WORK INSTRUCTIONS: A verbatim repetition of the data below is requested, without images.

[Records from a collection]
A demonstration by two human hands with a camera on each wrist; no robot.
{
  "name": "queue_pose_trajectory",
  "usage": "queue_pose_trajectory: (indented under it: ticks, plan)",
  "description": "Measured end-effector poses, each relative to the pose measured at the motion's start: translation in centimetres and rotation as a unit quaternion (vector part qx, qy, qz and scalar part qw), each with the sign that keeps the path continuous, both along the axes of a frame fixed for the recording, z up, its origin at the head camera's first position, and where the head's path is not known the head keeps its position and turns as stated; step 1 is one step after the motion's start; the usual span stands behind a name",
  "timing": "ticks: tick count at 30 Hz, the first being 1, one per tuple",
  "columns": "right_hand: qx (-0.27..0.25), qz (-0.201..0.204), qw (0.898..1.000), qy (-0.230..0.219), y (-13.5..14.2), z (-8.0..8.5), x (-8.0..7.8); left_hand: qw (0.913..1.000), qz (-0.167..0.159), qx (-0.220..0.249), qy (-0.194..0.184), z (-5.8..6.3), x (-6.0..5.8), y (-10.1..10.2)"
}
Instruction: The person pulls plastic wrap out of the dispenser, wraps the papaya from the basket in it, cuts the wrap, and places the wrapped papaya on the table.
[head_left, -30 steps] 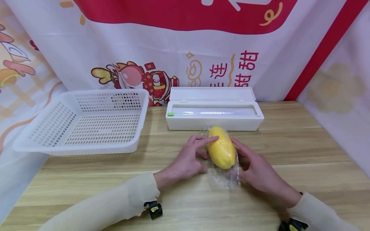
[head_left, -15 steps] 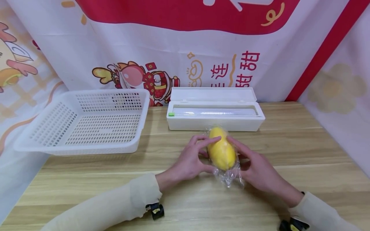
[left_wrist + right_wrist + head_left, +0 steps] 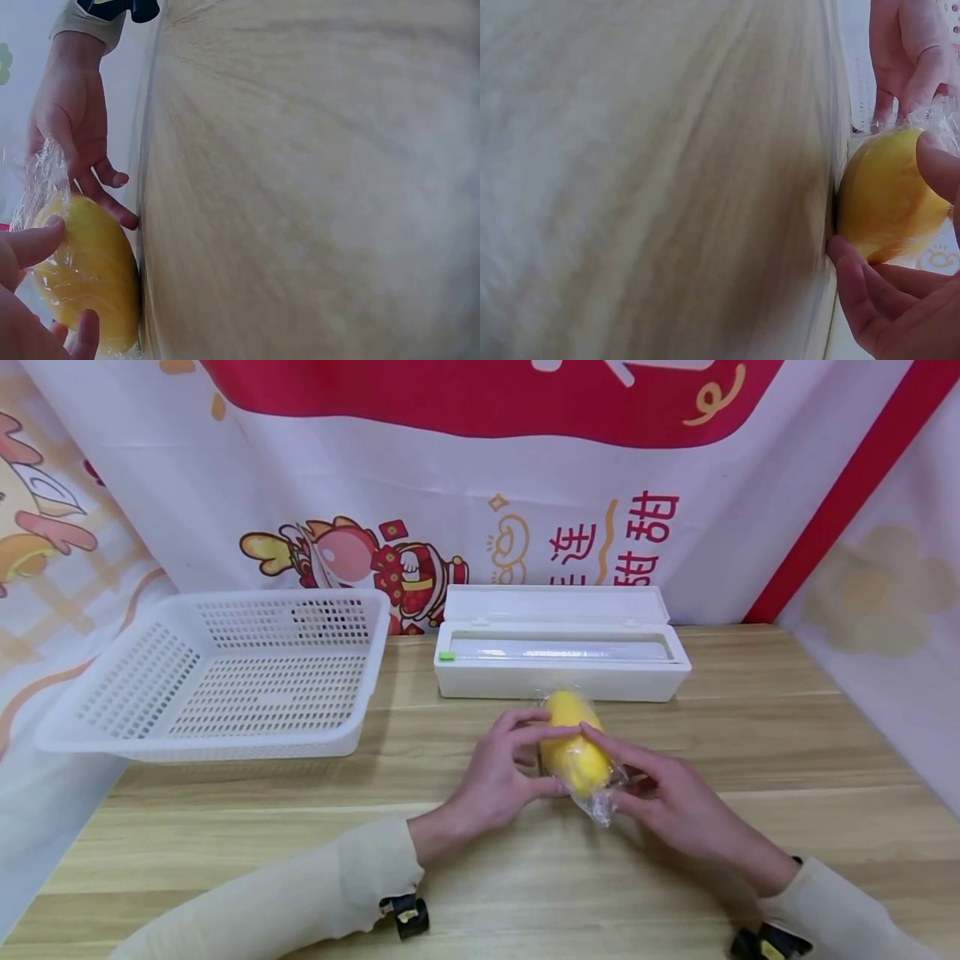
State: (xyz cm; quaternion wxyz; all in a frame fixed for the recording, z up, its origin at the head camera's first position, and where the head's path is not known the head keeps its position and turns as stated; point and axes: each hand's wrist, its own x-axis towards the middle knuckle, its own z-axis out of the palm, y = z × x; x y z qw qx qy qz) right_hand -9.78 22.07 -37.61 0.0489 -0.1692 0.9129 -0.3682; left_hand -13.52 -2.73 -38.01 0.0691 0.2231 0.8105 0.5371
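A long oval yellow fruit (image 3: 564, 708), papaya-like in shape, lies on the wooden table, wrapped in clear plastic wrap (image 3: 600, 806). The loose wrap bunches at its near end. My left hand (image 3: 495, 772) holds the fruit from the left, index finger across its top and thumb by the near end. From the right my right hand (image 3: 682, 806) holds it, its index fingertip meeting the left one on top and its thumb at the bunched wrap. In the left wrist view the wrap stands up in folds beside the fruit (image 3: 97, 270). The fruit's underside is hidden.
Just behind the fruit stands a white cling film dispenser (image 3: 562, 681), lid up, a film roll inside and a green slider at its left. A white perforated basket (image 3: 270, 743) sits at the back left. Printed cloth (image 3: 337, 460) hangs behind the table (image 3: 480, 910).
Both index fingers have come together on top of the fruit. Both thumbs have moved in towards its near end, and the loose wrap there is drawn up into a tighter bunch.
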Motion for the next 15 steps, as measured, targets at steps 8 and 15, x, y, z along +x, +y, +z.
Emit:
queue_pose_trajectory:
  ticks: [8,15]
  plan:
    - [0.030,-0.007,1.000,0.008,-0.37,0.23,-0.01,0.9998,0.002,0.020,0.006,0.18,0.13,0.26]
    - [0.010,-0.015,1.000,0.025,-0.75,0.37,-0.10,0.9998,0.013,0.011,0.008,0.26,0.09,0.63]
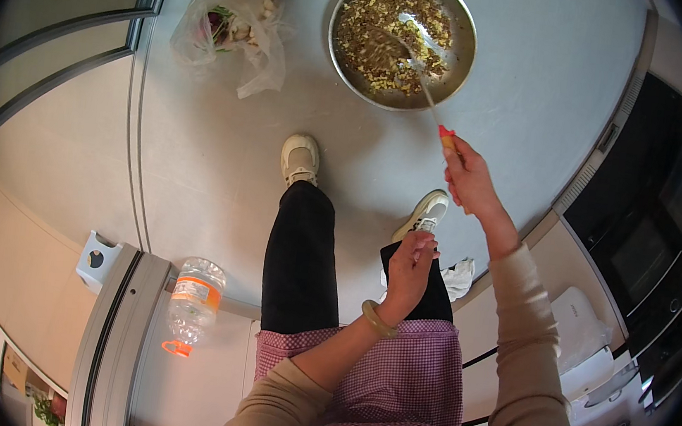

OUTPUT OF THE EXERCISE:
A demonstration by two human hands with a camera on each wrist; no robot.
{
  "name": "queue_pose_trajectory",
  "usage": "queue_pose_trajectory: (indented under it: ticks, plan)",
  "description": "Measured end-effector poses, each relative to the pose measured at the motion's start: translation in centimetres and rotation as a unit quaternion (vector part qx, qy, qz and scalar part qw), each with the sign that keeps the path continuous, both along the axes of a frame fixed for the recording, z up, its origin at the head camera's first position, and where the head's path is not known the head keeps its position and turns as stated; step 1 is one step after the motion's start; the usual span stands behind a name",
  "timing": "ticks: tick count at 30 Hz, the first being 1, one per tuple",
  "columns": "right_hand: qx (-0.27..0.25), qz (-0.201..0.204), qw (0.898..1.000), qy (-0.230..0.219), y (-13.5..14.2), z (-8.0..8.5), x (-8.0..7.8); left_hand: qw (0.913..1.000), qz (-0.167..0.159), qx (-0.220..0.249), qy (-0.194..0.184), z (-5.8..6.3), x (-6.0..5.8), y (-10.1..10.2)"
}
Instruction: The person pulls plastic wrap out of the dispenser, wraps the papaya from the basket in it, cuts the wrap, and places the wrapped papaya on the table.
[head_left, -30 steps] 
[head_left, -15 steps] 
[left_wrist + right_wrist + head_left, +0 steps] 
State: (xyz cm; quaternion wxyz; all in a frame fixed for the recording, z up, its origin at the head camera's first position, and where the head's path is not known the head keeps its position and turns as stated; point and axes: each hand's wrist, its own x-axis towards the middle knuckle, its own z-axis out of the palm, y = z × x; x y z qw qx qy qz) right_hand -9.78 22.07 -37.61 0.0489 -0.1692 0.9129 -0.3682; left_hand -13.52 -2.73 -38.01 0.0691 0.2231 0.8105 0.5371
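A long oval yellow fruit (image 3: 564, 708), papaya-like in shape, lies on the wooden table, wrapped in clear plastic wrap (image 3: 600, 806). The loose wrap bunches at its near end. My left hand (image 3: 495, 772) holds the fruit from the left, index finger across its top and thumb by the near end. From the right my right hand (image 3: 682, 806) holds it, its index fingertip meeting the left one on top and its thumb at the bunched wrap. In the left wrist view the wrap stands up in folds beside the fruit (image 3: 97, 270). The fruit's underside is hidden.
Just behind the fruit stands a white cling film dispenser (image 3: 562, 681), lid up, a film roll inside and a green slider at its left. A white perforated basket (image 3: 270, 743) sits at the back left. Printed cloth (image 3: 337, 460) hangs behind the table (image 3: 480, 910).
Both index fingers have come together on top of the fruit. Both thumbs have moved in towards its near end, and the loose wrap there is drawn up into a tighter bunch.
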Motion for the next 15 steps, as measured, targets at steps 8 and 15, x, y, z along +x, +y, +z.
Emit:
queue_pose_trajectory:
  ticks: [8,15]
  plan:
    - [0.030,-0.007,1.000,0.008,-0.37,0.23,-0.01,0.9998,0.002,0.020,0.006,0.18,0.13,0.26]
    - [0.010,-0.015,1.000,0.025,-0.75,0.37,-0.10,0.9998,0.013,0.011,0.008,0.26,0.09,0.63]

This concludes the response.